DENVER -- United Airlines Flight 1240 to Washington last Wednesday had just pulled out of the clouds when the captain's voice came over the loudspeaker, saying:
"Good afternoon ... Unfortunately our country is at war. People are out to destroy us. Political correctness is out now. If you see anything suspicious, be ready to fight. Do not act like sheep and be led to your death. Be ready to fight ..."
I didn't get all the rest of it before he wished us a pleasant flight and reminded us to remain in our seats until he turned off the seatbelt sign.
It is a strange time. We had all gotten to the Denver airport hours early to be poked and prodded by people who, we are told constantly, are paid just $6 an hour (with no benefits and a 400 percent turnover rate) and don't know what they're doing. The president came on television the next night for a national pep talk on the war, and only one network, ABC, carried his words live. Other networks told newspaper television writers that ABC has a weak Thursday schedule anyway and by putting on the president without commercials, their lousy prime-time audience would not be counted aginst them in sweeps week.
"No rating is better than a bad rating," an anonymous television executive told The Washington Post, to make sure that no one thought ABC might be more patriotic than NBC or CBS. Even PBS did not carry the speech, delivered before an audience of policemen, firefighters and other rescue workers in Atlanta. But, in fact, President Bush did not have anything specific or mind-changing to say. The words sounded a bit empty, about the same as what you hear on prime-time television shows most nights: "Our cause is just. ... Let's roll."
Roll where? The president told us to be vigilant, though his language was less colorful than that of the captain of UAL 1240.
I don't think Americans need either scare talk or pep talks. As far as I can tell, traveling around the country, Americans know we are in a new and difficult situation that will take a long time, great effort and great sacrifice to set right. We're ready.
But we are not sure the government is. And I think many of us are not sure our leaders trust us. The government, it seems to me, has tended to minimize military difficulty in Afghanistan and exaggerate medical knowledge at home -- as if people are not grown-up enough to take the hard news with the easy, the bad with the good.
Despite contradictory messages from Washington (and some state capitals), the nation is solidly behind the president. In fact, I think the nation may be ahead of the president. Americans have been hurt badly -- and they do want to strike back -- but they do not have to be told to live normal lives, go to the store and spend money, and all the other baby talk going around.
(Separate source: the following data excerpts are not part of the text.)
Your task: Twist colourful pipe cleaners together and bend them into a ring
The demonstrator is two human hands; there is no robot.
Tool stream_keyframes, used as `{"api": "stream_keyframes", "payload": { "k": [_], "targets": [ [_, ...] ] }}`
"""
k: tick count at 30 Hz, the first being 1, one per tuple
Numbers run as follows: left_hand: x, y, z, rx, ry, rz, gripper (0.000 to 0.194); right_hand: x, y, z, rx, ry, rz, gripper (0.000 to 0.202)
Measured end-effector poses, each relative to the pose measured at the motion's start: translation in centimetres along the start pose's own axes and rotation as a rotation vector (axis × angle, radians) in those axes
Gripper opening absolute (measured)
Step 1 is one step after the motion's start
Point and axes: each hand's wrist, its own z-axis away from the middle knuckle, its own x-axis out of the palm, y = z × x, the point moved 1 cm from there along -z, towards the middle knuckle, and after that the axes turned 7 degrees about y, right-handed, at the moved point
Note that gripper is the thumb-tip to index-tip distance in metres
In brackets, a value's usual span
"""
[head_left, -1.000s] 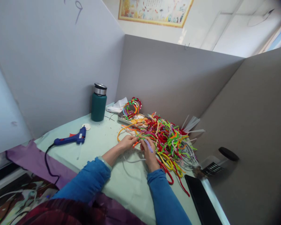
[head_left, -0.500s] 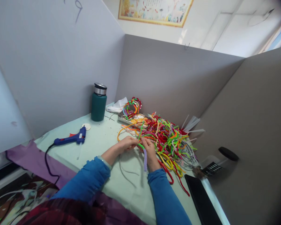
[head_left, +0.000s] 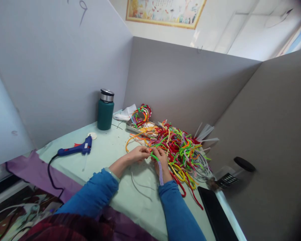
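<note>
Both my hands meet over the pale green table, pinching fuzzy pipe cleaners. My left hand (head_left: 139, 154) closes its fingertips on the green pipe cleaner (head_left: 154, 156). Fingers of my right hand (head_left: 162, 161) are closed round the same piece from the other side. A lilac pipe cleaner (head_left: 161, 173) runs on from the green one and hangs along my right wrist. Below my hands thin grey strands (head_left: 140, 191) trail over the table; their upper ends are hidden. Just beyond my right hand spreads a tangled heap of coloured pipe cleaners (head_left: 183, 147).
A blue glue gun (head_left: 76, 149) lies at the left, its black cord dropping off the edge. Behind it stands a green bottle (head_left: 105, 112). A metal tray (head_left: 132, 128) with round pieces sits at the back. A black flat object (head_left: 215, 212) lies along the right edge. Grey partitions (head_left: 190, 83) enclose the table.
The lilac length and the grey strands have shifted right. The green end that stood up above my fingers has tilted down. My hands have moved only slightly.
</note>
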Motion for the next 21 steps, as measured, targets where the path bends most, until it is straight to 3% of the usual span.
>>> {"api": "stream_keyframes", "payload": {
  "k": [5,9,15,21],
  "targets": [
    [-0.2,0.0,0.0,0.005,0.008,-0.059,0.020,0.0,-0.7,0.5,0.029,-0.112,-0.007,0.020],
    [-0.3,0.2,0.1,0.054,-0.064,-0.058,0.019,-0.1,-0.8,0.4,0.038,-0.178,0.082,0.022],
    [-0.4,0.0,0.2,0.115,-0.158,-0.027,0.023,-0.1,-0.2,0.0,0.009,-0.181,0.099,0.021],
    [-0.6,-0.6,-0.3,0.106,-0.086,0.018,0.030,-0.2,0.2,-0.2,0.033,-0.115,-0.007,0.021]
  ]
}}
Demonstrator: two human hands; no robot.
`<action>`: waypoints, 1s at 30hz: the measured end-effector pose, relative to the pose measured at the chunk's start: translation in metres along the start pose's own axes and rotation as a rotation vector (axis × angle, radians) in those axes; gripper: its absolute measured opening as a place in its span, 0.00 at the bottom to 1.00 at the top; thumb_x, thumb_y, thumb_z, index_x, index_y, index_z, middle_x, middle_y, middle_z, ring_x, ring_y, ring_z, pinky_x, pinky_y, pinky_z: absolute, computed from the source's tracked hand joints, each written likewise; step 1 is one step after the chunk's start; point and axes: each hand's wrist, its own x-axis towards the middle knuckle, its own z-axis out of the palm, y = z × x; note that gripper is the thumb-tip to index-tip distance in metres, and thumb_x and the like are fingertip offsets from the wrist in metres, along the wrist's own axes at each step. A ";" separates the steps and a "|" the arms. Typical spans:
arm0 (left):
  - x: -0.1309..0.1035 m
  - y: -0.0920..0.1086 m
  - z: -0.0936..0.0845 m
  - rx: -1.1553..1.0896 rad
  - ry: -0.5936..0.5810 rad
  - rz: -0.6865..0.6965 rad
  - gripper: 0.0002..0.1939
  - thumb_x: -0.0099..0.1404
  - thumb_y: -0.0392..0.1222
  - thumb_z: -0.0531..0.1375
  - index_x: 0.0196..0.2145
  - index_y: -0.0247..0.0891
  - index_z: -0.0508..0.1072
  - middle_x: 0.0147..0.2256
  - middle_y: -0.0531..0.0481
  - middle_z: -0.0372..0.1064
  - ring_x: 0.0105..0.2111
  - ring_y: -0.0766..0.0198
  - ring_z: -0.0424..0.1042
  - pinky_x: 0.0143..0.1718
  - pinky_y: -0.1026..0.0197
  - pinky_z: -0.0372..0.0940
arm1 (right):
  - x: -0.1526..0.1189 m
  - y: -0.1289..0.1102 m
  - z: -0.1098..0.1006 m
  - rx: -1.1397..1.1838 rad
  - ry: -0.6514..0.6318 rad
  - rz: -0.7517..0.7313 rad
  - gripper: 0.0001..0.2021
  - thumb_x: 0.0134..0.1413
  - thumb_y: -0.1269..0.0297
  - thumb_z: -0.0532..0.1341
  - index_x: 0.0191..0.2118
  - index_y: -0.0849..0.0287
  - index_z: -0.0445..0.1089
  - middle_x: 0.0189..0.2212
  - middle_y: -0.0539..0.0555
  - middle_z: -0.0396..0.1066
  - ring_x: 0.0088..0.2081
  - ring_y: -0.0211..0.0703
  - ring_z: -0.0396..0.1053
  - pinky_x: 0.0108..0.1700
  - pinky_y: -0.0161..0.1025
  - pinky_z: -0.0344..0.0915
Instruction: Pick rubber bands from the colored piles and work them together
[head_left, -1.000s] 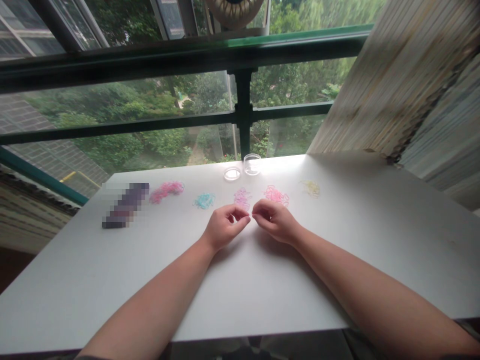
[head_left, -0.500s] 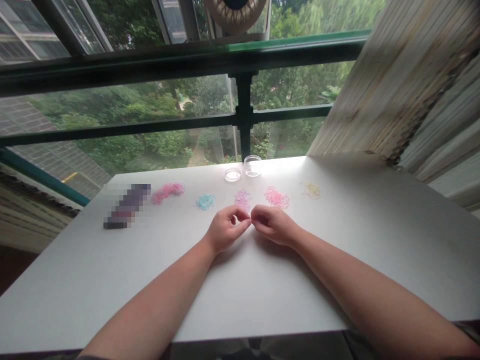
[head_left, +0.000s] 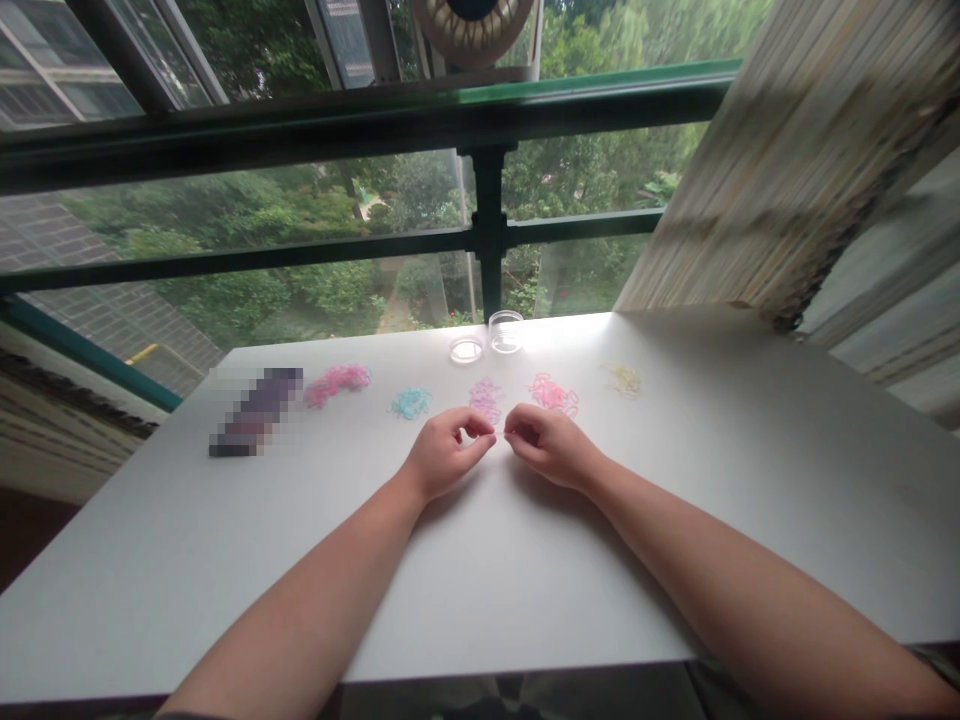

Anthrax is scary stuff, but people can keep that danger in perspective. Perhaps we cannot prevail in Afghanistan once the winter comes; then we will wait until spring. Perhaps Saudi Arabia, Pakistan and Egypt are playing double and triple games behind our backs, but there will be plenty of time to take care of them, too.
Whatever television executives think, the president has the only voice that rises above their babble, and he should use it to speak simply and factually about these situations as they change. Americans can take care of the rest -- and of themselves, too. The British magazine The Economist, which can sometimes be condescending about New World cousins across the Atlantic, seemed to get it right last week in a long piece on American reaction to these troubles:
"Are Americans concerned? You bet. But are they in a state of tight-sphinctered panic? Not a bit ... The can-do pioneers who tamed a wild continent and then helped to win three world confrontations have not disappeared after all."